• What the task asks
All that is wanted is the exact lines from the first line of the data below through the line with "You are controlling", both ends included, with pictures omitted.

═══ Given information ═══

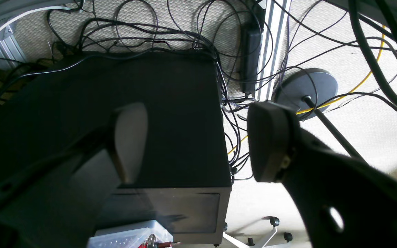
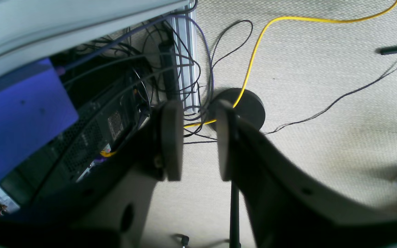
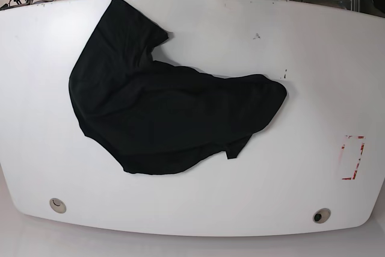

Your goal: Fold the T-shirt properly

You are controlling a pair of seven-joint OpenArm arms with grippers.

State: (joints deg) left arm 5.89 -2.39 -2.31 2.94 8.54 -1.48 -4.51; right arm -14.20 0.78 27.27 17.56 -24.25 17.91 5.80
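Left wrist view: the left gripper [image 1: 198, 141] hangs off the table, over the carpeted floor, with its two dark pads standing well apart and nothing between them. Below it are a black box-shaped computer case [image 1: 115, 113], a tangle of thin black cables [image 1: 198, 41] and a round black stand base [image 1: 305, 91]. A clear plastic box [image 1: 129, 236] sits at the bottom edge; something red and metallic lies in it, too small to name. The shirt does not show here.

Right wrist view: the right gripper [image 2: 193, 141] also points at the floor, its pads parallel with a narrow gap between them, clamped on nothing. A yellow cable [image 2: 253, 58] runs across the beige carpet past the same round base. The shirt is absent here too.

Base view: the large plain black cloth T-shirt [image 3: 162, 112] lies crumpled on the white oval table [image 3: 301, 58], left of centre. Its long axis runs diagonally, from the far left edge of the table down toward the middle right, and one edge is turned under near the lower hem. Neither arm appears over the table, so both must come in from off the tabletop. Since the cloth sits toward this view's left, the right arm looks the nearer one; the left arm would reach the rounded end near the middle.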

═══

• Exercise answer
Your goal: Fold the T-shirt properly

You are controlling a pair of seven-joint OpenArm arms with grippers.

This output requires nothing further.